When Curtis visits his mother, who also has schizophrenia, she asks him how he is and Curtis responds that he’s fine. At this point in the movie, his response tells the viewer everything there is to know about most people suffering from mental illnesses. They don’t want to bother you with their problem, they don’t want to burden anyone, and at this point it’s easy to see why.
Take Shelter ends ambiguously, in a technical sense. But if you’re really paying attention, I feel there is but a single conclusion one could come to. The final scene is Curtis, his wife, and his daughter standing on a beach, and the apocalyptic storm from his dreams is just offshore, coming inland. Instead of only Curtis seeing it, his daughter and wife also see it now. His wife looks to him and nods knowingly. This isn’t ambiguous to me at all. Curtis is suffering from schizophrenia, he has felt alone and abandoned all throughout the film, his wife has finally recognized the challenges he is facing. Curtis is still dreaming of the storm, but the fact that his wife is now also acknowledging it in his dream, means that he no longer feels he’s facing this challenge alone. He has someone there to face it with him. It’s a hopeful ending. Many have opined that the apocalyptic storm has literally arrived and that Curtis was, in fact, a prophet. On one hand, it’s frustrating because it means the viewer has missed the point of the story. On the other hand, it’s quite brilliant, as it effectively puts viewers with the “it’s literal” point of view into Curtis’ shoes, essentially pulling them into his delusion that the storm is real.

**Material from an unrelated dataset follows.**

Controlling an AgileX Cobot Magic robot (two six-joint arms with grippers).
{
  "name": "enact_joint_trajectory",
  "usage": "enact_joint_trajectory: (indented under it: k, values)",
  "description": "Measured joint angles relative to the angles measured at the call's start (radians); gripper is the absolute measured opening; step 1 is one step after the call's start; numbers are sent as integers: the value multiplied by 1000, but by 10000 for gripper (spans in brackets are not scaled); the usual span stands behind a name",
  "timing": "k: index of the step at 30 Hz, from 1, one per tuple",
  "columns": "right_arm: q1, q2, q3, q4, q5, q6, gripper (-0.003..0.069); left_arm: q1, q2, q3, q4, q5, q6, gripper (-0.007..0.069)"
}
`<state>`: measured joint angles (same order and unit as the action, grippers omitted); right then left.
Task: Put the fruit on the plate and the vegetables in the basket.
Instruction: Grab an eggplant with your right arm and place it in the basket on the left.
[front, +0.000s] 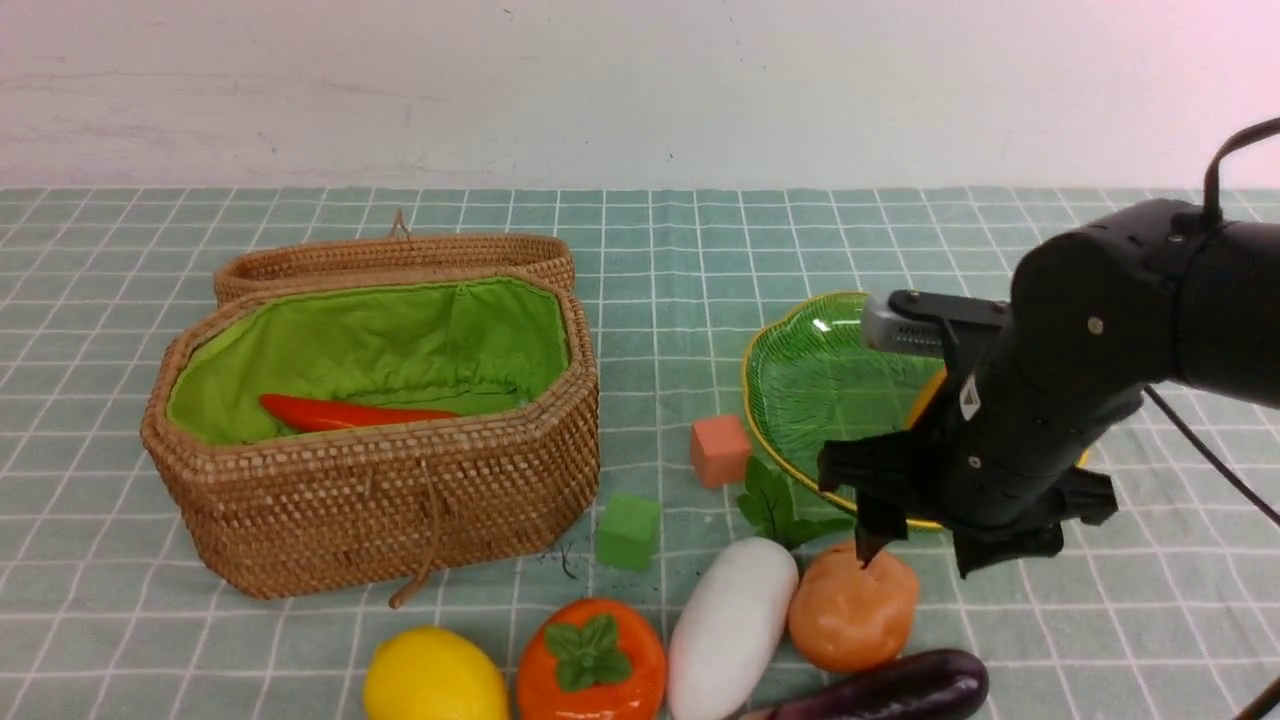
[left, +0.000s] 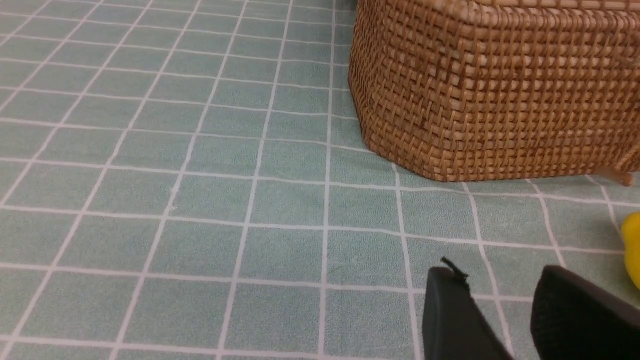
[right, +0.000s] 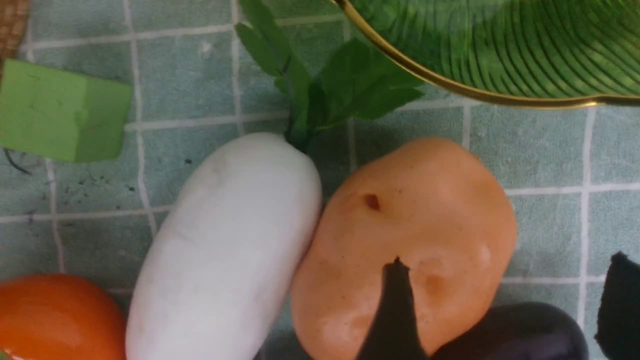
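Note:
The wicker basket (front: 380, 500) stands open at the left, with the red-orange carrot (front: 345, 413) inside. The green plate (front: 800, 330) lies to the right. My right arm hides part of it and most of a yellow-orange mango (front: 928, 395) on it. Along the front lie the lemon (front: 435, 678), orange fruit (front: 590, 665), white radish (front: 730, 625), brown potato (front: 852, 605) and eggplant (front: 890, 688). My right gripper (right: 509, 260) hangs open just above the potato (right: 410, 220) and eggplant (right: 515, 332), holding nothing. My left gripper (left: 495, 272) is open and empty over bare cloth near the basket (left: 500, 90).
A salmon cube (front: 720, 450) and a green cube (front: 628, 530) sit between basket and plate. The radish's leaves (right: 345, 85) reach the plate's gold rim (right: 450, 85). The basket's lid (front: 400, 258) lies open behind it. A checked green cloth covers the table.

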<state>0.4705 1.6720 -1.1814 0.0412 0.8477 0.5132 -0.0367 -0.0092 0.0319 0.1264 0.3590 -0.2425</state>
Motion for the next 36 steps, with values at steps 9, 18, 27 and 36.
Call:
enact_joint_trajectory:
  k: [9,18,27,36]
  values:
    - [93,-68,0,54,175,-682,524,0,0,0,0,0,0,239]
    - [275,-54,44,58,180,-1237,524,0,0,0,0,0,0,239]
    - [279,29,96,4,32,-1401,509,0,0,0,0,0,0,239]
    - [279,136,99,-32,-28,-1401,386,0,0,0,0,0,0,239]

On a personal note, I find the final scene as affecting as any other in Take Shelter, because like Curtis, I too am fortunate enough to have an understanding, red-haired partner, standing at my side as a beacon of support in the face of mental illness. Thank you Curtis, for being such a poignant depiction of a crisis affecting millions, and thank you Alisha, for your seemingly infinite patience as we weather this storm together.